O GUIDE trabalha em cima do RadCommons, o corpus de decisão que estrutura, versiona e cita os sistemas de classificação da radiologia. Quando a sugestão aparece, o critério que a sustenta está a um clique, na versão vigente da diretriz.

Especificação

BASERadCommons: corpus de decisão versionado e citado
SAÍDACategoria sugerida com o critério de suporte
ATUALIZAÇÃOSistemas versionados conforme a diretriz vigente
AUTORIAO radiologista revisa, edita e assina. Sempre.
AUDITORIASugestão e decisão registradas no log do exame
PERGUNTAS DIRETAS

O que acontece quando a diretriz muda?

O RadCommons versiona os sistemas. O GUIDE passa a sugerir pela versão vigente e o log registra qual versão fundamentou cada laudo, o que protege a instituição em revisões retrospectivas.

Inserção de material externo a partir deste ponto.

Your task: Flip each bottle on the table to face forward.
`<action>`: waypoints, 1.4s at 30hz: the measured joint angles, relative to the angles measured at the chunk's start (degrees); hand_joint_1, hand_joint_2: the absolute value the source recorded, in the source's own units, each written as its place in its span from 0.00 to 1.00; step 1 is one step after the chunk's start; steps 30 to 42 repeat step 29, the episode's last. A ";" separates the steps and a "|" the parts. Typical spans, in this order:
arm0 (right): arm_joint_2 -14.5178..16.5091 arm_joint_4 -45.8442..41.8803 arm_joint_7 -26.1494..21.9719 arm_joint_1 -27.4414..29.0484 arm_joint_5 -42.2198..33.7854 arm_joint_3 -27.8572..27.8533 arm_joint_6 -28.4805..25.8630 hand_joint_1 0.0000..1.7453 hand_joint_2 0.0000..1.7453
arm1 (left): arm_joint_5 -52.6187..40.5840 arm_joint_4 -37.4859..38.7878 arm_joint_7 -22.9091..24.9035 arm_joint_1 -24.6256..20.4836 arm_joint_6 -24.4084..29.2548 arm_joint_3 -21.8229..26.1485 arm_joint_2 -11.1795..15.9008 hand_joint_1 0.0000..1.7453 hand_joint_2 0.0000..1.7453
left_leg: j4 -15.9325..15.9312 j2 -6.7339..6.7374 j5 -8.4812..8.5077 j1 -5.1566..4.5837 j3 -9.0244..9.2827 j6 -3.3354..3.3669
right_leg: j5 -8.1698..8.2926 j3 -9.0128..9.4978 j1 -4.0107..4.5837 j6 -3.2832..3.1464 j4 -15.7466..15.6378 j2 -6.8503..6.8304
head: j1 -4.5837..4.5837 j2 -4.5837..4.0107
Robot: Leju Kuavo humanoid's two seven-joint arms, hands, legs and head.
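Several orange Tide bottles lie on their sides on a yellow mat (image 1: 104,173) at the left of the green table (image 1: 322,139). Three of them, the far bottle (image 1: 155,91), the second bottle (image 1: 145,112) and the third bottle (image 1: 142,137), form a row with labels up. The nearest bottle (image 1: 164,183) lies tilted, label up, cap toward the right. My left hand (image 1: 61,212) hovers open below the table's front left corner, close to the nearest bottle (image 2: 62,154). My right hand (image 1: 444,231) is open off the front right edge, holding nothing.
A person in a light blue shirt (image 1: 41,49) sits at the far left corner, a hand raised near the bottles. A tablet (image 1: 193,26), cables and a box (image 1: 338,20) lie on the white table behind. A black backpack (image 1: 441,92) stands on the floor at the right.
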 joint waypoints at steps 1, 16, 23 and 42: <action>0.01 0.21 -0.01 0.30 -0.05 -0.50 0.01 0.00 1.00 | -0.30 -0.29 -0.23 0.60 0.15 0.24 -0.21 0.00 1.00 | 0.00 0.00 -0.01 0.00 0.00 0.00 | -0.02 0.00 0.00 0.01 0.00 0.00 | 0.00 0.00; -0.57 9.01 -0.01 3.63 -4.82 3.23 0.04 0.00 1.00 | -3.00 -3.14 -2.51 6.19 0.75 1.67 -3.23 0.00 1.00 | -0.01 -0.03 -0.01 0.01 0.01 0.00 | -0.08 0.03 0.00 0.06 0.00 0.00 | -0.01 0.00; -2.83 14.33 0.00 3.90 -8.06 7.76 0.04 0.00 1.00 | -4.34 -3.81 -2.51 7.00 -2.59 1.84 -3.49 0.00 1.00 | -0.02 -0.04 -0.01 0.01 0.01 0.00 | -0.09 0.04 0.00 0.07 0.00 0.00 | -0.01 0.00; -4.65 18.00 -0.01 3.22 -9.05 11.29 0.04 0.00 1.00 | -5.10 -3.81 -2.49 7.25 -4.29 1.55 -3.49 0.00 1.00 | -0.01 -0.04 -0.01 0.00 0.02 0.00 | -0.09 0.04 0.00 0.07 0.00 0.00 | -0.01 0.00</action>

Posso discordar da sugestão?

Deve, sempre que o seu julgamento mandar. A sugestão existe para acelerar o caso típico e padronizar a equipe; a decisão é médica e fica registrada como sua.

Quais sistemas estão cobertos?

Os principais da rotina (BI-RADS, LI-RADS, PI-RADS, TI-RADS, Lung-RADS, O-RADS, CAD-RADS, Bosniak, Fleischner e outros) e o catálogo completo do RadCommons, que cresce com curadoria de radiologistas.

Explorar o RadCommons Ver as classificações LaiBench: como medimos

Critério citado vale mais que critério decorado

BI-RADS, LI-RADS, PI-RADS, TI-RADS e os demais sistemas da rotina mudam de versão, e a memória de plantão não versiona. O GUIDE sugere a categoria no ponto certo do laudo com o critério do RadCommons ao lado: estruturado, citado e versionado. A decisão continua do radiologista; a diferença é decidir com a fonte vigente a um clique em vez da tabela aberta em outra janela.

Para o serviço, o efeito composto é concordância: quando os critérios que fundamentam cada categoria ficam registrados, laudos de radiologistas diferentes se tornam comparáveis, e a discussão de discordância vira conversa sobre critério, não sobre memória.

O que acontece depois da sugestão

Como tratar concordância e discordância

Uma sugestão só é útil quando o radiologista consegue ver o critério, aceitar, ajustar ou recusar. O GUIDE mantém a categoria como proposta editável e liga a decisão ao sistema e à versão usados naquele exame. Discordar não quebra o fluxo: a decisão médica segue para o laudo, e a diferença entre sugestão e decisão permanece disponível para revisão de qualidade.

Isso permite uma conversa clínica melhor. Em vez de medir adesão cega à IA, a equipe pode revisar onde houve discordância, se o problema estava no achado descrito, na regra aplicável ou na sugestão. A finalidade é reduzir variação evitável sem esconder a incerteza que pertence ao caso.

Cobertura precisa ser verificada, não presumida

BI-RADS, LI-RADS, PI-RADS, TI-RADS e outros sistemas fazem parte do corpus, mas modalidade, versão e cenário de uso devem ser confirmados na avaliação. Quando um sistema não cobre o caso ou o achado não sustenta uma categoria, a resposta segura é não sugerir. A demonstração deve incluir os sistemas realmente usados pela equipe, não apenas o exemplo mais fácil do catálogo.

CLASSIFICAÇÕES

Critério à mão, decisão do médico.

BI-RADS, LI-RADS, PI-RADS, TI-RADS e outras: o GUIDE sugere a categoria com o critério vigente visível ao lado, para revisão médica. A sugestão economiza a consulta à tabela; a classificação continua sendo do radiologista.